_Aim of the task:_ Restate word for word the lines of the records below, starting at the line that contains "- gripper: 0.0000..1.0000" and ending at the line that contains "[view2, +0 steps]", with both of those lines included and nothing else.
┌─ Data extracts
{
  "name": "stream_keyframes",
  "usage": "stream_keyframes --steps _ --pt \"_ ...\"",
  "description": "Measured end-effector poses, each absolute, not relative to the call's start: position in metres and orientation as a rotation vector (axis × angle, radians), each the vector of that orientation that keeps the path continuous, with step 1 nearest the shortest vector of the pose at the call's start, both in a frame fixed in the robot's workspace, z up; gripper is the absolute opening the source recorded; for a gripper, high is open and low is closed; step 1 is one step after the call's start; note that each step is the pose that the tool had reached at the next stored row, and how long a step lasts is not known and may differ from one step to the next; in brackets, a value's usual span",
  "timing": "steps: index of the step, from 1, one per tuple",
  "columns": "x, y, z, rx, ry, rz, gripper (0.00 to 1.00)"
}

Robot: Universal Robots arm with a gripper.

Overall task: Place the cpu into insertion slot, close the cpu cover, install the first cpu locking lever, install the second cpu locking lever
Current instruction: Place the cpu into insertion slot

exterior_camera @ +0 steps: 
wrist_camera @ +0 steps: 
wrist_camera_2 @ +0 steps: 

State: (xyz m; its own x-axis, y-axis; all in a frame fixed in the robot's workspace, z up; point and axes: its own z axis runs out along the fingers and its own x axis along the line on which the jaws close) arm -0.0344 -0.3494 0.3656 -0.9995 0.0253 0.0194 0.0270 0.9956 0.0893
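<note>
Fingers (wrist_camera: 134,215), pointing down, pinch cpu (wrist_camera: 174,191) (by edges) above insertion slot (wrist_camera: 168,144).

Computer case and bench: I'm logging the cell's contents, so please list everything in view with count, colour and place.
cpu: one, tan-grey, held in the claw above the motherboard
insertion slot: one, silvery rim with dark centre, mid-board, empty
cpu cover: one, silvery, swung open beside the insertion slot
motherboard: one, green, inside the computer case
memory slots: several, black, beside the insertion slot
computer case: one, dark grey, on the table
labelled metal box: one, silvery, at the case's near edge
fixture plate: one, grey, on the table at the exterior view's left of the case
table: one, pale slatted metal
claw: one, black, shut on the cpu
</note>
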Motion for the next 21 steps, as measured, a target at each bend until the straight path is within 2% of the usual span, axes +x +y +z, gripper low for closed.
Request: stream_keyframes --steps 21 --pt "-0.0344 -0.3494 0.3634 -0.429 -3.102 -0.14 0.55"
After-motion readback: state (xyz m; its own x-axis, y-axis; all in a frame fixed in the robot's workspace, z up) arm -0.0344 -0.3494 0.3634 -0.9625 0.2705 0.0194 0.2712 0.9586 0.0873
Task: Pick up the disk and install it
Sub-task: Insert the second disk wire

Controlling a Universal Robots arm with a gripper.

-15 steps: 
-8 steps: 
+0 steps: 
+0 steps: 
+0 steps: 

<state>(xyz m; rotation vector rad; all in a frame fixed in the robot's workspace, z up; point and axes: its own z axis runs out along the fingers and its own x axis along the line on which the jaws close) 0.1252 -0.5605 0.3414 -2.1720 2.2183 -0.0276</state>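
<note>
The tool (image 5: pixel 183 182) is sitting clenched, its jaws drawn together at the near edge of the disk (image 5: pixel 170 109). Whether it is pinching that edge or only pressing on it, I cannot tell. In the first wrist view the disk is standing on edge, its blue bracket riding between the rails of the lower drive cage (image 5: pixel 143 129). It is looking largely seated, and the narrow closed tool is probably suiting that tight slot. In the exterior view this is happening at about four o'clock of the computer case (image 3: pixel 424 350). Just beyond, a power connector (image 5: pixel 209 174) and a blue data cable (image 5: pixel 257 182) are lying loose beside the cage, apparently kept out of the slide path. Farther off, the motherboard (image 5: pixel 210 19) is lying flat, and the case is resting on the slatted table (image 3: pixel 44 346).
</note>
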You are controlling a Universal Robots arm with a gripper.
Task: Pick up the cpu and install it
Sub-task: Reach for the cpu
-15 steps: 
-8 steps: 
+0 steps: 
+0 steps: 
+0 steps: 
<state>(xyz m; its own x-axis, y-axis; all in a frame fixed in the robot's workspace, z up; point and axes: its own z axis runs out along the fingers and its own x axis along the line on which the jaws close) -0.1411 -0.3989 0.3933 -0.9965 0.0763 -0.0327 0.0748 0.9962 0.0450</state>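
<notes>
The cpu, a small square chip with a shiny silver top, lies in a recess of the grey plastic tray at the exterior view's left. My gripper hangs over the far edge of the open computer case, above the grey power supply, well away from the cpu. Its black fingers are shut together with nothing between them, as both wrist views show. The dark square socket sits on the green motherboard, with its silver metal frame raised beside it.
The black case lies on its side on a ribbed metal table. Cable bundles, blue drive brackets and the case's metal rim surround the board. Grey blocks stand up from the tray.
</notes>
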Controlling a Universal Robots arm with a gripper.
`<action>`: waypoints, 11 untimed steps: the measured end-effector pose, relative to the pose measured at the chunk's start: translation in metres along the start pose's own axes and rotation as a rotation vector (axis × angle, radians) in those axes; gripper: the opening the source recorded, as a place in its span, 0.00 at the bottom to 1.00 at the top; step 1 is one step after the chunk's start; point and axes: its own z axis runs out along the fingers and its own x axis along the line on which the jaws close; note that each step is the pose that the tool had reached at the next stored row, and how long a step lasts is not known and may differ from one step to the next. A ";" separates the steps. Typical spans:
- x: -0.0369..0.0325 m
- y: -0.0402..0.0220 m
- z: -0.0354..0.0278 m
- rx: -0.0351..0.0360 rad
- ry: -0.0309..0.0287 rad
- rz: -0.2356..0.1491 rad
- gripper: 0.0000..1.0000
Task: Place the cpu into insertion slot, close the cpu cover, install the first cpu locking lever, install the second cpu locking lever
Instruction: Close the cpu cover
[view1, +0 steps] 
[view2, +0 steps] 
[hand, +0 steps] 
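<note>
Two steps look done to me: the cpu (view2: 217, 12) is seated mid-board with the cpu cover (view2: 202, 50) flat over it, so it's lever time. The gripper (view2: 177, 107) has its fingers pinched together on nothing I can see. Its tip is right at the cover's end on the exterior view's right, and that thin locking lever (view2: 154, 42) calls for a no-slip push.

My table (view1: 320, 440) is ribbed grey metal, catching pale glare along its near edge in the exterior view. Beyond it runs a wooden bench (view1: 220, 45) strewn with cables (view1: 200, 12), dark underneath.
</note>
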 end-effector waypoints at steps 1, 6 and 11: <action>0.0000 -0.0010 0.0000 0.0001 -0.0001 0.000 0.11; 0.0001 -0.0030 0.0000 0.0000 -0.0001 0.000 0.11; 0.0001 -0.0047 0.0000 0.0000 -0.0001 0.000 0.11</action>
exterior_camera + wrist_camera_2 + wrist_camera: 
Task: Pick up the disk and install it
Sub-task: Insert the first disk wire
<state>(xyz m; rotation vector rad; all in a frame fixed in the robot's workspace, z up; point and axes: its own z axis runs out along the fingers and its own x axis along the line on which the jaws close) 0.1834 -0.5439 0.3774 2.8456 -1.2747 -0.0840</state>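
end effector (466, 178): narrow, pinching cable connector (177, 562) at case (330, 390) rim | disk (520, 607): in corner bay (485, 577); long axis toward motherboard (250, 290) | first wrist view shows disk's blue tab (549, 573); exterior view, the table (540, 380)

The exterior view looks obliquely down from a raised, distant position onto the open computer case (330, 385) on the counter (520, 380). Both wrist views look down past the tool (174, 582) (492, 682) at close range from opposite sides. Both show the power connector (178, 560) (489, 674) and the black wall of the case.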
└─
_Reply to the exercise:_
- gripper: 0.0000..1.0000
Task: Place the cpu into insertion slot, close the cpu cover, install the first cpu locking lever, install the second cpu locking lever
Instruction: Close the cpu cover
[view1, +0 steps] 
[view2, +0 steps] 

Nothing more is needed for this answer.